Ma un altro rimando è importante, per il valore che l’oggetto sta oramai prendendo nella società “vera”: è l’uso delle maschere da parte dei nemici della famigliola. La maschera rimanda subito al film V per vendetta (James McTeigue, 2005), al suo grande successo, all’uso di una maschera recuperata dell’Inghilterra barocca del 1600 (“Guy Fawkes mask”) e alla sua valenza anti-sistema ora dilagata dagli hacker di Anonymous ai politici di Occupy-PD. Le maschere di The purge, come quelle di Arancia meccanica, hanno valenza opposta, cioè quella di occultare un’azione di violenza oppressiva, ma in questo mondo che ha perso molte delle sue certezze morali, è facile confondere le finalità e sottolineare l’effetto di insensibilità fornito da una maschera.
Così come, alla faccia della solidarietà, sopravvengono i temi di un altro film di successo, La zona (Rodrigo Plà, 2007), in cui i ricchi si sono ghettizzati per difendere le loro ricchezze dall’assalto dei poveri. Ma come è facile immaginare, e The purge ci basa molta parte della sua trama, non è dai poveri o dai violenti che viene l’attacco più grave, bensì dai vicini privilegiati e invidiosi. C’è tutta una parte di temi dell’opera che si presta a delle riflessioni di carattere sociale e sociologico: mi limito ad accennarle, anche per non raccontare troppo della trama del film: quanto siano reali le protezioni e le sicurezze di cui ci fidiamo, quanto siano vere e sentite le “convenzioni borghesi”, quanto sia giusta la solidarietà o l’utilitarismo, quanto siano utili le armi e la violenza anche difensiva, quanto conti la difesa della famiglia o dei sentimenti, quanto sia lecito arricchirsi anche lecitamente, quanto conti la difesa e quanto la scelta consapevole.

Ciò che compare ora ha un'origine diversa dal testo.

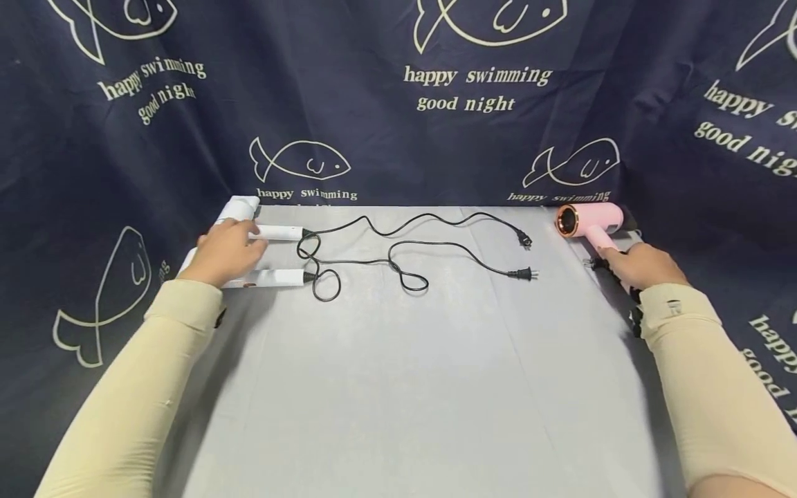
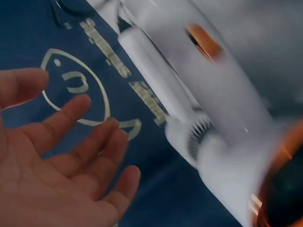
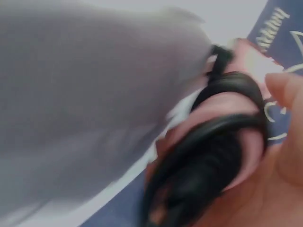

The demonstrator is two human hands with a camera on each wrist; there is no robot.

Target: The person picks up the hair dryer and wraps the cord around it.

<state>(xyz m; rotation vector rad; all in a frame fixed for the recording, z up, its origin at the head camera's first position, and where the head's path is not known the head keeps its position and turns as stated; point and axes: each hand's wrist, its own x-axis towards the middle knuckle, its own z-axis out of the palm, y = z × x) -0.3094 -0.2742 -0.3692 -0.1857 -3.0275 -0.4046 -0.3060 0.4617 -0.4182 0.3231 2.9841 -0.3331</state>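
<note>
Two white hair dryers lie side by side at the table's left end, one farther back (image 1: 280, 232) and one nearer (image 1: 274, 278). My left hand (image 1: 227, 256) is over their heads, hiding part of them. In the left wrist view its fingers (image 2: 71, 109) are loosely spread, apart from the nearer white dryer (image 2: 236, 90), which has an orange button. At the right end my right hand (image 1: 650, 266) grips the handle of a pink hair dryer (image 1: 600, 218) with a copper-coloured nozzle rim. A black cord (image 3: 232, 85) is wound round that handle.
Two black cords run from the white dryers across the table (image 1: 386, 387), one looped, with plugs (image 1: 524, 274) toward the right. A dark blue fish-print curtain (image 1: 386, 124) hangs behind the table and along both sides.
</note>
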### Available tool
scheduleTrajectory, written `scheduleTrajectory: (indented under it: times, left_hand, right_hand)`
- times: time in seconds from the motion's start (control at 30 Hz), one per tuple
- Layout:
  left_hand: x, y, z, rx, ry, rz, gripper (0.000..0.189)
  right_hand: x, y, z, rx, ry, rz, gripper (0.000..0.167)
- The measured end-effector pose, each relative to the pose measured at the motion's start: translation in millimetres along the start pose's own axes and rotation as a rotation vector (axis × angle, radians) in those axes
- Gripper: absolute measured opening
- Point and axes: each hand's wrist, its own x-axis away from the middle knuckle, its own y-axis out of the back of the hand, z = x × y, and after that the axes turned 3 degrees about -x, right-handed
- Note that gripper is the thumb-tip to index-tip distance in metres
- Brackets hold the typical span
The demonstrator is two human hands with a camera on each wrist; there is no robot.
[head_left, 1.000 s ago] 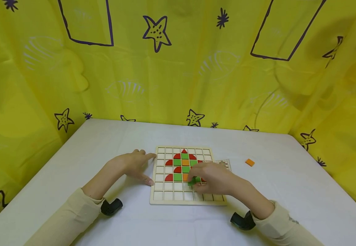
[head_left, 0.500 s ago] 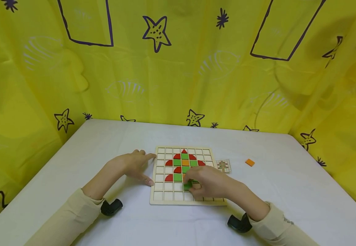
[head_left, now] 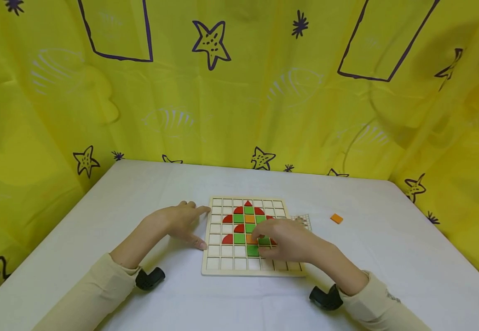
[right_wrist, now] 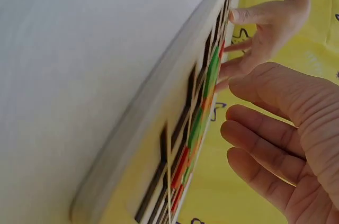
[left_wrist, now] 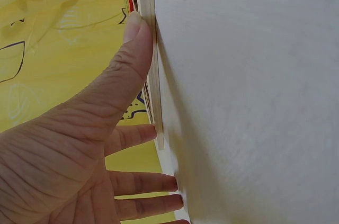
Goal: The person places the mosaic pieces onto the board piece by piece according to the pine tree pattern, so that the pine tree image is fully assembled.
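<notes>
A wooden grid board point(head_left: 232, 273) lies on the white table, with red, green and orange tiles set in a tree-like pattern. My left hand point(head_left: 177, 223) has its thumb and index fingertip against the board's left edge; the left wrist view shows the thumb point(left_wrist: 124, 75) along the rim and the fingers straight. Over the board's right half hovers my right hand point(head_left: 291, 239), fingers loosely bent and nothing between them, as the right wrist view also shows. A green square tile point(head_left: 252, 251) sits in a cell just left of its thumb. That hand covers several cells.
A small pattern card point(head_left: 304, 221) lies at the board's right edge, partly behind the right hand. Farther right on the table is a loose orange tile point(head_left: 336, 219). A yellow curtain point(head_left: 231, 115) with drawn stars hangs behind the table's back edge.
The right hand brought the green tile down into a cell below the orange one, let it go and drew back slightly up and right. The left hand stays put.
</notes>
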Motion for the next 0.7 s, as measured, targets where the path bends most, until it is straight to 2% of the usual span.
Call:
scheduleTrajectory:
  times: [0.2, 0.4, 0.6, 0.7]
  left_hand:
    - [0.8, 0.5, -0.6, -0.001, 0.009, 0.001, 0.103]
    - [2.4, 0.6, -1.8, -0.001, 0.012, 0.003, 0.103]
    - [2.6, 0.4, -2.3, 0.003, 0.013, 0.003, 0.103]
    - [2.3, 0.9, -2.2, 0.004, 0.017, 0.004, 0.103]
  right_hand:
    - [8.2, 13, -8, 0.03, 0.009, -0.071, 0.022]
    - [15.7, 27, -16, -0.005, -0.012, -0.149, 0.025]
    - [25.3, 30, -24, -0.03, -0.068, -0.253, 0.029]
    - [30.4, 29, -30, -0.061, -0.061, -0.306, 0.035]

C'è, infine, un ultimo rimando fra The purge e il cinema dotto. Il più inquietante, perché il riferimento ripetuto fa temere che l'uso non sia limitato alla sola finzione. In una fase di The purge c'è la necessità di ridurre un prigioniero all'impotenza e il suggerimento è quello di premere sulle sue ferite, in modo da provocargli un dolore così atroce da fiaccarne le resistenze. Questa pratica di tortura era già stata citata in un altro film, molto più realistico: era Nella valle di Elah (In the valley of Elah, di Paul Haggis 2007) dove uno sconcertato Tommy Lee Jones viene a sapere che il figlio era stato soprannominato “il dottore” perché era solito praticare questo tipo di atrocità ai prigionieri nemici, durante l'intervento americano in Iraq contro Saddam Hussein.
C'è una sola frase da dire, ed è la stessa che dice la protagonista di The purge sul finale del film: «Basta! Da questo momento nessuno uccide più nessuno». Alla faccia di tutte le chiacchiere sulla funzione benefica dello sfogo degli istinti repressi.